The Gerontological Society of America Establishes National Center to Reframe Aging
The Gerontological Society of America (GSA) is announcing the launch of the new National Center to Reframe Aging as the central hub for the movement to reframe aging on behalf of the Leaders of Aging Organizations collaborative. After nearly three years of building the foundational capacity for the Reframing Aging Initiative, GSA is poised to take the initiative to the next level — increasing visibility of this important endeavor, maximizing integration of the effort within the field of aging, and reaching related professional audiences.

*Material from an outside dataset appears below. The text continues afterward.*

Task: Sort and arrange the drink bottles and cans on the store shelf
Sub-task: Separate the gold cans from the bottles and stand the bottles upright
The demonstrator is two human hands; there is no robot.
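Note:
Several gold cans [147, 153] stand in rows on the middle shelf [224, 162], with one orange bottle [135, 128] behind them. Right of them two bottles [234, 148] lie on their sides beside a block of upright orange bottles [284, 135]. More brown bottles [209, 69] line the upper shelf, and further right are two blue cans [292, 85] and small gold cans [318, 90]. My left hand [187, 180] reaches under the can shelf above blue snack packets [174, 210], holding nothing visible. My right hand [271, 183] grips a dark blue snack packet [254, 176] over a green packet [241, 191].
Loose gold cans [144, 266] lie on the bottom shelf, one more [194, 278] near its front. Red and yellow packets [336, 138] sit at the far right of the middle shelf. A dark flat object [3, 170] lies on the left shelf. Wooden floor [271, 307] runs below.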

The National Center will continue the work to reframe the public’s understanding of what aging means and the many ways older people contribute to society — with the goals of countering ageism and guiding our nation's approach to ensuring more supportive policies and programs for us all as we age. The National Center is the preeminent organization for proven strategies to effectively frame aging issues and advance a new conversation about aging in America.
The National Center also will develop and implement a robust communication strategy to proactively advance a more accurate story of aging in America, and expand partnerships to grow reach, deepen engagement, and work towards sustainability.
“Changing cultural attitudes is not a small undertaking, and we have to lead in our roles as researchers, practitioners, and educators in the aging field to affect this change,” said GSA CEO James Appleby, BSPharm, MPH.
GSA Vice President of Professional Affairs Patricia M. D’Antonio, BSPharm, MS, MBA, BCGP, will continue to oversee the reframing aging work as executive director of the National Center.
“Core to achieving a shift in the public’s thinking is providing a set of accessible tools and employable strategies for professionals who communicate and advocate about aging in healthcare, public health, government, and social services to develop productive messages about aging,” D’Antonio said. “Our framing choices have the power to influence policies that support all of us as we age.”
Joining the National Center are Hannah Albers as program director and Alycia Claproth as communications manager.
“We will continue to build the library of tools to teach good framing and support effective application of our research-based strategies, such as our Frame of Mind video series, Best Practices Communications Guide, and Caravan newsletter,” Albers said. “We all want to live in a community in which we can thrive as we age, and the National Center's tools are helping make that happen.”
Support for the National Center comes from Archstone Foundation, The John A. Hartford Foundation, RRF Foundation for Aging, and The SCAN Foundation. There are ten involved national aging organizations — collectively known as the Leaders of Aging Organizations (LAO) — including AARP, American Federation for Aging Research, American Geriatrics Society, American Society on Aging, The Gerontological Society of America, Grantmakers in Aging, LeadingAge, National Council on Aging, National Hispanic Council on Aging, and USAging.
“The history of social movements strongly suggests that harnessing the unifying power of shared narratives is essential to enact long-term social change,” Appleby said. “Thanks to our forward-thinking funders, GSA and the LAO will continue to promote the widespread use of the field-tested reframing aging narratives. This work is critical for moving toward a more just, and more inclusive, every-generation-nation.”
The Gerontological Society of America (GSA) is the nation's oldest and largest interdisciplinary organization devoted to research, education, and practice in the field of aging. The principal mission of the Society — and its 5,500+ members — is to advance the study of aging and disseminate information among scientists, decision makers, and the general public. GSA’s structure also includes a policy institute, the National Academy on an Aging Society.